● WHAT YOU ARE ASKED TO DO: Each line in the records below, from the one that contains "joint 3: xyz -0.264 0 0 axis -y" to the one that contains "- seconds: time", should be reproduced exactly, the first and last included.

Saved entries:

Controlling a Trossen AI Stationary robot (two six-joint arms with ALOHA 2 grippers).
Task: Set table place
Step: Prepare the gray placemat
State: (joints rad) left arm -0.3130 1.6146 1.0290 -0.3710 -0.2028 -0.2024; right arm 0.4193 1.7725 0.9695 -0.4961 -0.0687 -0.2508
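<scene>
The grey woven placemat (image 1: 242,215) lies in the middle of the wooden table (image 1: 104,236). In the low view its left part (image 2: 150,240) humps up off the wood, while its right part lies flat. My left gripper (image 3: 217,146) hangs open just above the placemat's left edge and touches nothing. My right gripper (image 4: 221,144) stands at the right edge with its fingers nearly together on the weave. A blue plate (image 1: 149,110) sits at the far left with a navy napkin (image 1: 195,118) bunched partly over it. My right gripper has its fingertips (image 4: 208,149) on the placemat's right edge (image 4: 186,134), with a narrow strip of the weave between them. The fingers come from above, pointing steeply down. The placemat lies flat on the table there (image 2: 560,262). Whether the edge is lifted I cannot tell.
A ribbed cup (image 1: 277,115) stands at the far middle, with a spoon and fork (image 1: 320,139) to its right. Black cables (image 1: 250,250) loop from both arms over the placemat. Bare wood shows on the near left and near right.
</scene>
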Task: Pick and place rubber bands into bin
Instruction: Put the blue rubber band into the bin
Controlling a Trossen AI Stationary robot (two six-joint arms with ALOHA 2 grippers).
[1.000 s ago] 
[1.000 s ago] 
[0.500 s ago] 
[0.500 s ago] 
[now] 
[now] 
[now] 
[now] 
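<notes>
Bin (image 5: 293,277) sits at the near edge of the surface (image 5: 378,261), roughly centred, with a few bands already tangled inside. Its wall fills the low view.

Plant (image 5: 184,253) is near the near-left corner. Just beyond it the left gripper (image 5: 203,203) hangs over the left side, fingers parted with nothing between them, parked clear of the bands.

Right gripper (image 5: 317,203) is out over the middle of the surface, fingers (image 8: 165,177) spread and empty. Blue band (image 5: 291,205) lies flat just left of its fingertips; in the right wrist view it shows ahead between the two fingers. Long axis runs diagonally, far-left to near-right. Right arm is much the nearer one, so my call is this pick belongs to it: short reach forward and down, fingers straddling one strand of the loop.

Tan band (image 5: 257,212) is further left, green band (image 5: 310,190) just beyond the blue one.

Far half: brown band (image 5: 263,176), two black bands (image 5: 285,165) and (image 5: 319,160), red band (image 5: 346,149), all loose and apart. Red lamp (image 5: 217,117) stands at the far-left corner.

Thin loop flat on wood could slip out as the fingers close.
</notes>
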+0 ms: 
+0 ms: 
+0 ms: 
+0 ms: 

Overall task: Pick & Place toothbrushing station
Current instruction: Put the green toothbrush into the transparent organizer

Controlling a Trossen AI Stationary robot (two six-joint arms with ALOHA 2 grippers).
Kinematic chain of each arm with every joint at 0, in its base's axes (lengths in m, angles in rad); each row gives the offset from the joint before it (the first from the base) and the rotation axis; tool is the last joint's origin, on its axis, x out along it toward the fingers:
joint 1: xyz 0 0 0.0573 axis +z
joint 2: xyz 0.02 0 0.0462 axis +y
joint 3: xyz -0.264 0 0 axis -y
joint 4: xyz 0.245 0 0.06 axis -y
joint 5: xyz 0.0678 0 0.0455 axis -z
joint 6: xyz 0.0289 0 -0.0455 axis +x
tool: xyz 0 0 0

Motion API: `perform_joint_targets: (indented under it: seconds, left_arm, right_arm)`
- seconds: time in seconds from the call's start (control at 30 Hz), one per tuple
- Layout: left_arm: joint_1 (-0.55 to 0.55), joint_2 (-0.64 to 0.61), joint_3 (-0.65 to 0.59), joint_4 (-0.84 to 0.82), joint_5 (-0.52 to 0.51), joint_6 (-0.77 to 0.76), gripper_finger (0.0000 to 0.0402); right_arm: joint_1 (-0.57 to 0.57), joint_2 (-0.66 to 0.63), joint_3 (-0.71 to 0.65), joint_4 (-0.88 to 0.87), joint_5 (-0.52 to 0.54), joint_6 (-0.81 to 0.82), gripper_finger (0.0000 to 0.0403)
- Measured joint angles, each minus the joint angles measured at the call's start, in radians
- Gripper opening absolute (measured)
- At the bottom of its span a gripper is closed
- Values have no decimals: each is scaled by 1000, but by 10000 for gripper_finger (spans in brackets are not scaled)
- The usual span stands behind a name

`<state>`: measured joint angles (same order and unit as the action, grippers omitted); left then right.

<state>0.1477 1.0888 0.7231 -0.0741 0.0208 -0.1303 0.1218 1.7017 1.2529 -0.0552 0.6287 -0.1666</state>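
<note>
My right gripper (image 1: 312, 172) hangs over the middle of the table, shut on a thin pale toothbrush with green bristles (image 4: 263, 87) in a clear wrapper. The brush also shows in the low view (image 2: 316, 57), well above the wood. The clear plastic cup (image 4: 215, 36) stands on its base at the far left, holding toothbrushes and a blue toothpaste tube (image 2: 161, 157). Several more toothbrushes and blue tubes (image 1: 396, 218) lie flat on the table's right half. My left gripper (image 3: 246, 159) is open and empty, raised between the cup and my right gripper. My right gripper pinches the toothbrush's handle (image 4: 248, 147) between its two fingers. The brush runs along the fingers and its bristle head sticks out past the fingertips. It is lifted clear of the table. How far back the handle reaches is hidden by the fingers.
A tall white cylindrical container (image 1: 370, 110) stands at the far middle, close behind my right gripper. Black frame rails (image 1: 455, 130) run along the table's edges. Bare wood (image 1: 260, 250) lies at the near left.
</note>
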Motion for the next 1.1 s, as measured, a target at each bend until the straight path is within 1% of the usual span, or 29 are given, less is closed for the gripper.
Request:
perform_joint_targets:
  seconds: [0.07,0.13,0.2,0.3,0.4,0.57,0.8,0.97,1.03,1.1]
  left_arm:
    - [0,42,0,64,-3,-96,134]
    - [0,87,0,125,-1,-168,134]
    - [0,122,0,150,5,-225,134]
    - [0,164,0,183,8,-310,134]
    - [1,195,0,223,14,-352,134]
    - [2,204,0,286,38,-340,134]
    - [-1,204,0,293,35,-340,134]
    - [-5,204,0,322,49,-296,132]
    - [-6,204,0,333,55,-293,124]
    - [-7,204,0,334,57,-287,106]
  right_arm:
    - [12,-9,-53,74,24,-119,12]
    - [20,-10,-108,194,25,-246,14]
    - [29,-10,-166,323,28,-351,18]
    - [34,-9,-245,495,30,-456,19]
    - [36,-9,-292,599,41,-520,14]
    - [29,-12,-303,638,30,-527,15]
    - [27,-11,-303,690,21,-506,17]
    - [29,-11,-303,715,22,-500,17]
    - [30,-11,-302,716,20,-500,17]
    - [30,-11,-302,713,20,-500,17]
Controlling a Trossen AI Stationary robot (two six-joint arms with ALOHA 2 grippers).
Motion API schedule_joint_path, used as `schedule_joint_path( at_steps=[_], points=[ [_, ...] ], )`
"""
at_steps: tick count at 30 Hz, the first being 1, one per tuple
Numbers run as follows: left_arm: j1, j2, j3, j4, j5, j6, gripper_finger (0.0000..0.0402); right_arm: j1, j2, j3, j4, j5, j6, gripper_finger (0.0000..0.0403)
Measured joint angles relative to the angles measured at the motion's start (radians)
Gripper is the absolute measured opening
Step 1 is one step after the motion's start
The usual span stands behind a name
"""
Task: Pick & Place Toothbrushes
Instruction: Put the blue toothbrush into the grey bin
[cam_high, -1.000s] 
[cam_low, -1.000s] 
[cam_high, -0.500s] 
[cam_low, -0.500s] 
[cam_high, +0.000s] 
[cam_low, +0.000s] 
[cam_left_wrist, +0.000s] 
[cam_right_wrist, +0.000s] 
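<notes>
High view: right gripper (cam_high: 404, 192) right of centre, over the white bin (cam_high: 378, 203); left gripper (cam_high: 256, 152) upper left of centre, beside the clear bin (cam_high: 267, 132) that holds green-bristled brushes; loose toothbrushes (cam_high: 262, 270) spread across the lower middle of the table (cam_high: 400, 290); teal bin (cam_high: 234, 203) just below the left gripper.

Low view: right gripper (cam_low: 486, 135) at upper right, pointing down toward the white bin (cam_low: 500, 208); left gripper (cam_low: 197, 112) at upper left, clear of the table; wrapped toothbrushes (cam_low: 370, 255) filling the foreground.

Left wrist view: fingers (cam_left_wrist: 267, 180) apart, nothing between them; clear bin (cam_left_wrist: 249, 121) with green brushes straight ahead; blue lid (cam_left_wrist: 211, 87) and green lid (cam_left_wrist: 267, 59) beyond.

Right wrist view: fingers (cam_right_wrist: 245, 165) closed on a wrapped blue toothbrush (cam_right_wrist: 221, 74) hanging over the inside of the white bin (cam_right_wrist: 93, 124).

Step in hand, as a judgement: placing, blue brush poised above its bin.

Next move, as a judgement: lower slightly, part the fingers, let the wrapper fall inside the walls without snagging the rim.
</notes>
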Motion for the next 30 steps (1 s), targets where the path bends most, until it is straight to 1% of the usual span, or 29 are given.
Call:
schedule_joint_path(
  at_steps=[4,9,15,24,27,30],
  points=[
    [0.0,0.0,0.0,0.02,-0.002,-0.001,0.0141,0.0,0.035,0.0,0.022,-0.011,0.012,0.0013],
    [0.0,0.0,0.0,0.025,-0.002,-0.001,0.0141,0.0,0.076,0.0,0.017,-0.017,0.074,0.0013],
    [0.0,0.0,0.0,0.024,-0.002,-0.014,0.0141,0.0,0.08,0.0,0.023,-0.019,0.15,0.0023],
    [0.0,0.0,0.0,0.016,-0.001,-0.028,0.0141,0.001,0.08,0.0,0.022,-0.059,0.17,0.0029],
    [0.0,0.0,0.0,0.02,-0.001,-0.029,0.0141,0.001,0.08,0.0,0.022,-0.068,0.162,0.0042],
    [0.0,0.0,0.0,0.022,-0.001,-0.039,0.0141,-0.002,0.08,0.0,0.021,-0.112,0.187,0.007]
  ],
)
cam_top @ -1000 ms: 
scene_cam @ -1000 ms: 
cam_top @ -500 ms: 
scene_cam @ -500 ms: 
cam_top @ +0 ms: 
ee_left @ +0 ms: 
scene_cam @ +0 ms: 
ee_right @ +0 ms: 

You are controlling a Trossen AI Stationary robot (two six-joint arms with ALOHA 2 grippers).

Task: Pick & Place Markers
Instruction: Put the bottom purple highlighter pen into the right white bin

● RESPONSE TO THIS EXERCISE:
joint 3: xyz -0.264 0 0 axis -y
joint 4: xyz 0.245 0 0.06 axis -y
joint 5: xyz 0.0678 0 0.0455 axis -z
joint 6: xyz 0.0289 0 -0.0455 axis +x
tool: xyz 0 0 0

Motion API: `perform_joint_targets: (indented under it: seconds, left_arm, right_arm)`
- seconds: time in seconds from the call's start (control at 30 Hz), one per tuple

The answer requires no additions.